Schätzungsweise eine Million Rinder betroffen

Die Europäische Union (EU) hat nach wochenlanger Diskussion das umstrittene zweite BSE-Krisenprogramm beschlossen. Der zuständige Ausschuss stimmte am Freitag einem neuen Aufkauf- und Schlachtplan für Rinder zu, wie ein Sprecher der EU-Kommission sagte.

Das von Agrarkommissar Franz Fischler ausgearbeitete Programm sieht vor, dass staatliche Stellen den Bauern ältere Kühe, die derzeit wegen der BSE-Krise unverkäuflich sind, zu festen Preisen abnehmen. Schätzungen zufolge sind rund eine Million Tiere betroffen. Eine Verpflichtung zur Vernichtung der Kühe besteht im Gegensatz zum ersten Krisenprogramm nicht.
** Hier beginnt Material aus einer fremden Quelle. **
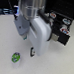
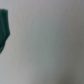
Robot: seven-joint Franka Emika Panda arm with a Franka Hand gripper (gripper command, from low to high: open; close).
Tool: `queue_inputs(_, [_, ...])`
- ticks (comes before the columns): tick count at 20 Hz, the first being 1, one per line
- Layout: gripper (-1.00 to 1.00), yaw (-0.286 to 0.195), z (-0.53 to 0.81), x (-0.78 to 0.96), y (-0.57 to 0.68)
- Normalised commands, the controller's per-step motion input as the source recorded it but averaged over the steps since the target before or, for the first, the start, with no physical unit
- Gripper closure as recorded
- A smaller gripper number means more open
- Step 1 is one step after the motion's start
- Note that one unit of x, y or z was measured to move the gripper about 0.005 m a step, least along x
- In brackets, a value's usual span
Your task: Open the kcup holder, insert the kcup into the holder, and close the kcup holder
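Note:
The kcup (image 1: 16,57), a tiny pod with a green patterned top, stands on the pale table near the front of the exterior view. My white gripper (image 1: 32,51) hangs low over the table just to the exterior view's right of the pod, apart from it. Its dark fingertips are seen side-on, so I cannot tell whether they are open or shut. The kcup holder (image 1: 63,31), a black boxy block with pale slots, stands at the back on the exterior view's right, behind the gripper. The wrist view is blurred and shows only pale table and a dark greenish shape (image 2: 4,30) at the edge.
The arm's grey and white links (image 1: 32,9) fill the upper middle of the exterior view. Small dark and pale items (image 1: 14,13) lie at the back on the exterior view's left. The pale table (image 1: 52,64) spreads around the pod.

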Motion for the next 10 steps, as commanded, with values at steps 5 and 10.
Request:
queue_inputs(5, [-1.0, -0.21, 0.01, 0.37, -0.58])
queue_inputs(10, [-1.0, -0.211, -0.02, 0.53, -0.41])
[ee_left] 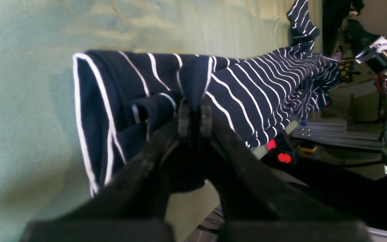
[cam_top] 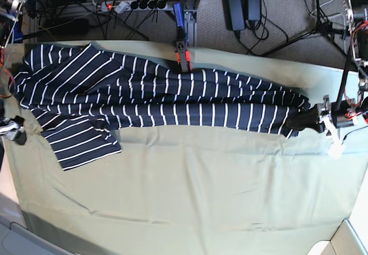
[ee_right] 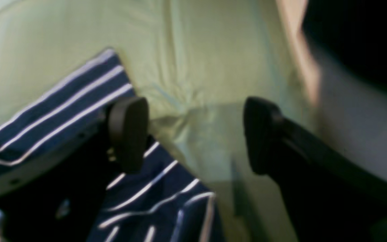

Die deutsche Agrarministerin Renate Künast (Grüne) hatte heftigen Widerstand gegen das Vorhaben geleistet. Bei der entscheidenden Abstimmung enthielt sich nach Angaben von Diplomaten der deutsche Vertreter aber ebenso wie seine Kollegen aus acht weiteren Ländern. Einzig die Niederlande stimmten gegen den Plan.

Fischler hatte das zweite Programm vorgeschlagen, um den wegen der BSE-Krise eingebrochenen Rindfleischmarkt weiter zu entlasten. Nach seinen Schätzungen werden rund 300.000 Tonnen Fleisch aufgekauft werden müssen, das entspricht rund einer Million Tiere. In einem ersten Schritt hatte die EU ein Vernichtungsprogramm für rund 500.000 Tonnen überschüssigen Rindfleischs beschlossen, was rund 1,7 Millionen Tieren entspricht.